[Items listed in a dataset]
# # # #

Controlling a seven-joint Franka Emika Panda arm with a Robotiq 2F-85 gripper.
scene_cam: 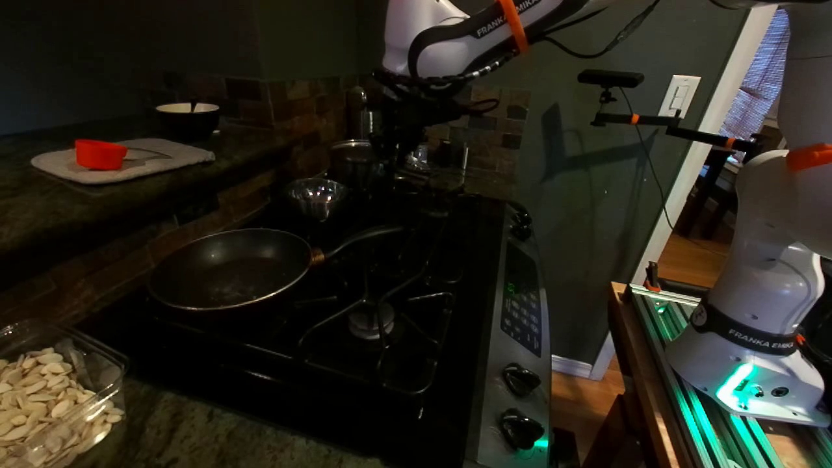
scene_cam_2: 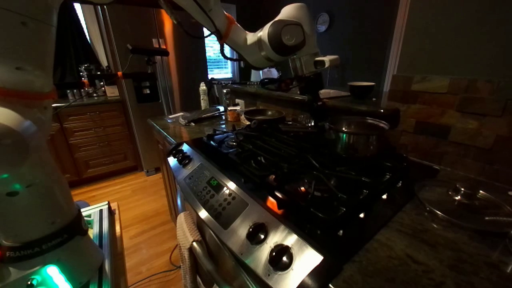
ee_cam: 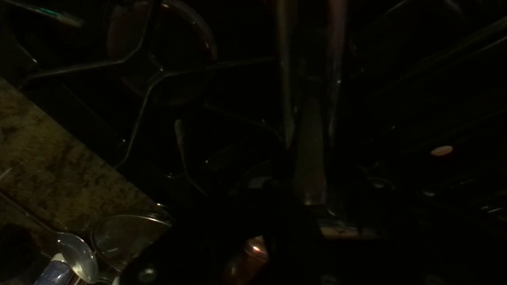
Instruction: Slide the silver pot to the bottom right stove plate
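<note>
Noted silver pot (scene_cam_2: 358,139) at rear of stove (scene_cam_2: 306,256), near tiled wall (scene_cam_2: 464,104). Saw gripper (scene_cam_2: 319,115) pointing down just beside pot in an exterior view; cannot tell touching from apart. Cannot tell gripper spread from pressed together; too dark at tips. Found frying pan (scene_cam: 234,272) also on stove, shiny bowl (scene_cam: 317,197) between pan and pot. Logged glass lid (scene_cam_2: 460,196) on counter (scene_cam_2: 400,250).

Large dark frying pan (scene_cam: 227,273) and dark bowl (scene_cam: 187,123): in both exterior views. In an exterior view, red cup (scene_cam: 99,156) on pale mat (scene_cam: 143,170), clear tub (scene_cam: 107,355) of pale seeds (scene_cam: 39,387). In an exterior view, clear lid (scene_cam_2: 460,204) flat on tabletop (scene_cam_2: 394,256), towel (scene_cam_2: 186,232) hanging at oven handle (scene_cam_2: 208,262), upright bottle (scene_cam_2: 203,97). Wrist view: spoon (ee_cam: 79,253), lower left.
</note>
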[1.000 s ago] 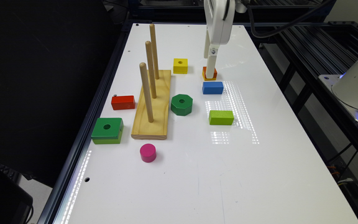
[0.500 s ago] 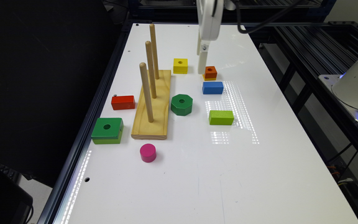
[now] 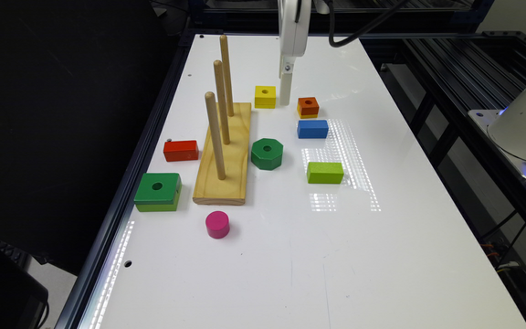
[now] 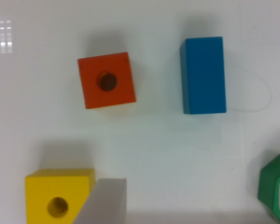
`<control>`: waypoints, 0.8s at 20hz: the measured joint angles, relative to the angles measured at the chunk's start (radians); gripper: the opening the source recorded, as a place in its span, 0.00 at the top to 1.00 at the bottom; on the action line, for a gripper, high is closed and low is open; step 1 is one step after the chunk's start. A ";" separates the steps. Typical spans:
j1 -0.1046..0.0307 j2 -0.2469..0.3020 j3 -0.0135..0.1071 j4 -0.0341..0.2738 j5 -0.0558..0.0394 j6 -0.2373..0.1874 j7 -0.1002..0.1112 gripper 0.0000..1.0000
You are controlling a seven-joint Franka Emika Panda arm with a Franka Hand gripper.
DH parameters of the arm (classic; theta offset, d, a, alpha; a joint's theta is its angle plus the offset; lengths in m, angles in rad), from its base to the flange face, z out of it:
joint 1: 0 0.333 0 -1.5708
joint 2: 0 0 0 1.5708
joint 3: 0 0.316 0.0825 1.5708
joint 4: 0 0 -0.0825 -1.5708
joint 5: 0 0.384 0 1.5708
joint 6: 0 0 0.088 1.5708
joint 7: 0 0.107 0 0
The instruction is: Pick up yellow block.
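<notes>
Jaws: can't tell if they're apart or together. The gripper (image 3: 286, 98) is hanging low over the white tabletop (image 3: 381, 256), reading as one white part in the exterior view. In the wrist view one pale grey fingertip (image 4: 105, 203) is poking in at the frame edge, its partner cut off.

Task thing: the small all-yellow wooden square block w/ a round hole in its top (image 3: 265, 97) is sitting on the table just beside the gripper, toward the exterior view's left, between gripper and the pale wooden base w/ three upright pegs (image 3: 226, 151). In the wrist view the yellow block (image 4: 58, 198) is lying right next to the fingertip, which is overlapping one corner in the picture; touching or not, can't tell.

Risks, as I'm judging it:
- The gripper isn't centred over the block. Closing here would probably nip a corner or shove it sideways.
- Shoved, the block would be sliding toward the peg base nearby.
- On the gripper's other side the orange-topped cube w/ a yellow bottom layer (image 3: 308, 107) is sitting near, and a mix-up or a bump is possible.

Hard to see: the wrist view is cropping the yellow block's far edge. The blue rectangular block (image 4: 203, 74) is lying beside the orange cube (image 4: 107, 80), and the dark green octagonal piece (image 4: 275, 189) is half out of frame.
</notes>
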 joint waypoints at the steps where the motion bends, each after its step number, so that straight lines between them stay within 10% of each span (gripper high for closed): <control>1: -0.005 0.002 0.000 0.003 -0.0001 0.000 -0.005 0.00; 16: -0.081 0.068 -0.014 0.087 -0.0074 -0.005 -0.089 0.00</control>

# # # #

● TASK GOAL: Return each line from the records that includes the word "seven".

● YOUR RESPONSE:
Controlling a seven-joint Franka Emika Panda arm with a Robotiq 2F-85 gripper.
You are controlling a seven-joint Franka Emika Panda arm with a Franka Hand gripper.

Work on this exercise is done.